On Monday August 18 CMLL announced the second match of the show, an eight-woman elimination match called La Copa 81 Aniversario ("The 81st Anniversary Cup"). The announced participants included the then reigning CMLL World Women's Champion Marcela, the Mexican National Women's Champion Estrellita, CMLL-Reina International Champion La Amapola, Dalys la Caribeña, Goya Kong, Princesa Sugehit, Tiffany and Zeuxis. The exact teams or format was not announced at the time. On Monday August 25 CMLL announced another match, the opening match of the show, which was to be a Best two out of three falls tag team match featuring the brother duo of Puma and Tiger taking on the rookie team of Cachorro and Dragon Lee. The match would mark the first Anniversary Show appearance of both Cachorro and Dragon Lee as both had made their debut less than a year ago as well as Tiger, who while having been in CMLL for a number of years, had yet to wrestle a match on an Anniversary Show. Puma had wrestled on the CMLL 79th Anniversary Show two years prior where he defeated and unmasked Rey Cometa in one of the feature matches. Throughout 2014 Tiger and Puma had developed a storyline rivalry with another team of second-generation brothers, Cachorro and Black Panther, a storyline that also included Tiger and Puma's father El Felino and Cachorro and Black Panther's father Blue Panther. Cachorro and Dragon Lee had not teamed on a regular basis before the match was announced, in fact the two had faced off in friendly competition in CMLL's La Copa Junior and En Busca de un Ídolo ("In search of an idol") tournaments. On September 6 CMLL announced a change to the match, adding Blue Panther and El Felino to the two sides, making it a traditional Six-man "Lucha Libre rules" tag team match and an extension of the long running storyline between Los Divinos Laguneros ("The Divine from the Lagoon", Blue Panther, Cachorro and Black Panther) and La Dinastia Casas (The Casas Dynasty", Felino, Tiger, Puma).

==Event==
Before the wrestling portion of the show began La Sonora Dinamita performed for the fans in the arena as well as anyone viewing the event live on the Internet. After the show the ring announcers Miguel Linares, Leonardo Magadan and Jesus Zuniga taped various introduction segments to be used when the Anniversary show would be broadcast on television at a later date. Fans were still entering the building during the first match as there were large areas of empty seats during this match, something that would change over time as Arena México looking to be at more or less full capacity by the time the third match started.
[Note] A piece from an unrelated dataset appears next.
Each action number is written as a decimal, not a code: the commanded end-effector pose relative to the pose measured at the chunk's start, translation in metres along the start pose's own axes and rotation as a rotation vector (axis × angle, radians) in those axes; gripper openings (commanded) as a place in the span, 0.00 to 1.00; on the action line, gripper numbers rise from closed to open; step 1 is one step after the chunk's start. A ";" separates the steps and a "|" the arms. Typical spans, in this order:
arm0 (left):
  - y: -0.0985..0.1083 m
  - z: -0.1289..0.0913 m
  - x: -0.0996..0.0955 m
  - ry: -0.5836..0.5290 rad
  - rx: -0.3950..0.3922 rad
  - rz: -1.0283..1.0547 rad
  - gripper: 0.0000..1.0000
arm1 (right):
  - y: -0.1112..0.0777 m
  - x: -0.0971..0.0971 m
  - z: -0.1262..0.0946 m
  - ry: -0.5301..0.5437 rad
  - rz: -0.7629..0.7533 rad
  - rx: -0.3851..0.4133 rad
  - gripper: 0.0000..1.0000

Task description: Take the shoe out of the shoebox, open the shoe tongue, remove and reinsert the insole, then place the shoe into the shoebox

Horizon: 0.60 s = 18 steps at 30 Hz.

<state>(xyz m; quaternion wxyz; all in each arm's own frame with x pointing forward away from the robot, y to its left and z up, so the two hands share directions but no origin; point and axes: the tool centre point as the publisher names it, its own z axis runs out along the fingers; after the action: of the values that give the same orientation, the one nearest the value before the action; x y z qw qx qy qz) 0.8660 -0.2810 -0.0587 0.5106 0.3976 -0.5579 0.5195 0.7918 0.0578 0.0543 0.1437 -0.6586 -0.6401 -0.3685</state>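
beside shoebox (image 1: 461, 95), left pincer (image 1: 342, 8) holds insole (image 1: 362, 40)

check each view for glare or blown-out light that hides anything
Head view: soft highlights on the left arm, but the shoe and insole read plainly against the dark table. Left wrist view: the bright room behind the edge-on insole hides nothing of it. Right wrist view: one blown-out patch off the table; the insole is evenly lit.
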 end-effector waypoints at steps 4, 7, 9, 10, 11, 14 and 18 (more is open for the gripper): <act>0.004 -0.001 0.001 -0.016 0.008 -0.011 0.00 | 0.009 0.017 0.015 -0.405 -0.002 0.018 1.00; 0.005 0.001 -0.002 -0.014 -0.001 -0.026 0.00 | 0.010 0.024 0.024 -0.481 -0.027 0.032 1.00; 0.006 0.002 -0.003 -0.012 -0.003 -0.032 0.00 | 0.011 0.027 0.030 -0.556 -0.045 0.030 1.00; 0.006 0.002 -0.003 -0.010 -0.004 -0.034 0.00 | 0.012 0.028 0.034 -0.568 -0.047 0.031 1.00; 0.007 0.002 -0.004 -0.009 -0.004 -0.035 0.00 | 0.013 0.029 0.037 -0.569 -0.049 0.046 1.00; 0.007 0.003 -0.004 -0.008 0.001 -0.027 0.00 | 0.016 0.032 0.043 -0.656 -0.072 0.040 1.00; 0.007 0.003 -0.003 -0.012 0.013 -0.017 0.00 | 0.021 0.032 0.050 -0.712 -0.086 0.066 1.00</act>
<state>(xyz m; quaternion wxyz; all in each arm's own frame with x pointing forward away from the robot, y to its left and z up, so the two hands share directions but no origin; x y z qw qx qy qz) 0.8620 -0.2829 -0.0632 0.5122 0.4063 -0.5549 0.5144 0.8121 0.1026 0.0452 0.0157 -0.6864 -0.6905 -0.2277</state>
Cachorro, one of the participants in the opening match came to the ring wearing a special wrestling mask, with half the mask being inspired by the blue/white design that his father Blue Panther originally wore and the other half a more ornate, black and white mask of his other partner Dragon Lee. Cachorro removed the mask before the actual match and wrestled wearing his regular designed mask. The tecnico team of Panther, Cachorro and Dragon Lee won the first fall when Blue Panther forced the rudo team captain El Felino to submit after applying a Standing figure four leglock, one of Blue Panther's signature moves known as El Nudo Lagunero ("The Lagoon Knot"). In the second fall of the match Puma pinned Cachorro, then Tiger pinned Blue Panther to even the match to one fall each, going to the third and deciding factor. In the third fall Cachorro forced Tiger to submit to an armbar followed by Dragon Lee pinning Puma to win the third and deciding fall for his side.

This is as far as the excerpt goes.